▶ _What is expected_: Only those lines in the data below from the line containing "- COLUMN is" through the line containing "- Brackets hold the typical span", both included, should be restated word for word.

Top of Provided material

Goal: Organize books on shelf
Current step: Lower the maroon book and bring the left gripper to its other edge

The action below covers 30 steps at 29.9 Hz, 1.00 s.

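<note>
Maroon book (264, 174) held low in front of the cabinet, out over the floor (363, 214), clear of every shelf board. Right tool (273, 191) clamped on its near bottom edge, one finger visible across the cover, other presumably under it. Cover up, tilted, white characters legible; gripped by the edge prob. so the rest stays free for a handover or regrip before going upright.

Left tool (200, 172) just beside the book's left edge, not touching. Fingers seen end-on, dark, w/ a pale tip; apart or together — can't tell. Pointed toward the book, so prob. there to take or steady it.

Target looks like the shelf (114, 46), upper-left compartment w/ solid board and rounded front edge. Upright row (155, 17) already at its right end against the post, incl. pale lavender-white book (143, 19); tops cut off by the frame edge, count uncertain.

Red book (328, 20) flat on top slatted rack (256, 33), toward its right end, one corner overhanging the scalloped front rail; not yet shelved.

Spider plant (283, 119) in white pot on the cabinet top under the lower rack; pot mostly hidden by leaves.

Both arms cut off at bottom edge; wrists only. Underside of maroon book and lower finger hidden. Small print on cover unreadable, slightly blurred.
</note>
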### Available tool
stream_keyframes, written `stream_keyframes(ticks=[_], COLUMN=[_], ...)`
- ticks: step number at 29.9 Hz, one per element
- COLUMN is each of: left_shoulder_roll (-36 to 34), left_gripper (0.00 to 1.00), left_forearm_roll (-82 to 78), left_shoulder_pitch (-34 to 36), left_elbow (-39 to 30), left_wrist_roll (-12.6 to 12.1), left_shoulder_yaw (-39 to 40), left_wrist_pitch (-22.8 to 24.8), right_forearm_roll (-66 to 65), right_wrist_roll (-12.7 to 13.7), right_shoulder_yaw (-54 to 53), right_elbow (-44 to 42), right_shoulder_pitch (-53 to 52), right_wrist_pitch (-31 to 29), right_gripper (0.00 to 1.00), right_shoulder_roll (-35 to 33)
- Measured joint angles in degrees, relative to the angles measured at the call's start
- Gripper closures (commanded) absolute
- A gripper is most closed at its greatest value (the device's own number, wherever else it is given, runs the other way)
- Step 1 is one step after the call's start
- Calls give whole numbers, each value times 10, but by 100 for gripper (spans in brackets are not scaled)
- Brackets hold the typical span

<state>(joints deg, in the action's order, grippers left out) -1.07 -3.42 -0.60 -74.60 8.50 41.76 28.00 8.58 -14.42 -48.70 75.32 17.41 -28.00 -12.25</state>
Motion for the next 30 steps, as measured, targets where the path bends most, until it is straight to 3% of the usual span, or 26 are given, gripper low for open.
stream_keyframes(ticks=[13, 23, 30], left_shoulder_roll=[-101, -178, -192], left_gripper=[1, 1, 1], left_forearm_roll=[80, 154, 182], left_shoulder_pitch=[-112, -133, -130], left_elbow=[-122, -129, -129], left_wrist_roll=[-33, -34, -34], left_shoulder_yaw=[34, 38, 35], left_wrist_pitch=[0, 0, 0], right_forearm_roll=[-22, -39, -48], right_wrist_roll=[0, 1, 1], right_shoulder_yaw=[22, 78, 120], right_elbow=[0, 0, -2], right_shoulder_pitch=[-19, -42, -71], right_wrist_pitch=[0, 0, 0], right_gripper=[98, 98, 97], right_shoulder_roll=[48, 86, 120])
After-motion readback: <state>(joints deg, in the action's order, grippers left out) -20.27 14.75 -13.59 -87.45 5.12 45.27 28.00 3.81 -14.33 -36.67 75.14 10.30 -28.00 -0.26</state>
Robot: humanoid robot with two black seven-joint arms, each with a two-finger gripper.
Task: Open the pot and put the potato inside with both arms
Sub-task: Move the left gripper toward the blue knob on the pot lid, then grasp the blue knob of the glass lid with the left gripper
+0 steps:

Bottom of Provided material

▶ _Task response_:
- COLUMN is each of: left_shoulder_roll (-36 to 34), left_gripper (0.00 to 1.00), left_forearm_roll (-82 to 78), left_shoulder_pitch (-34 to 36), left_elbow (-39 to 30), left_wrist_roll (-12.6 to 12.1), left_shoulder_yaw (-39 to 40), left_wrist_pitch (-22.8 to 24.8), right_forearm_roll (-66 to 65), right_wrist_roll (-12.7 to 13.7), right_shoulder_yaw (-54 to 53), right_elbow (-44 to 42), right_shoulder_pitch (-53 to 52), right_wrist_pitch (-31 to 29), right_gripper (0.00 to 1.00), right_shoulder_roll (-35 to 33)
- Measured joint angles in degrees, relative to the angles measured at the call's start
- Gripper closures (commanded) absolute
- A gripper is most closed at its greatest value (the device's own number, wherever else it is given, runs the other way)
- Step 1 is one step after the call's start
- Calls give whole numbers, each value times 10, but by 100 for gripper (spans in brackets are not scaled)
- Brackets hold the typical span

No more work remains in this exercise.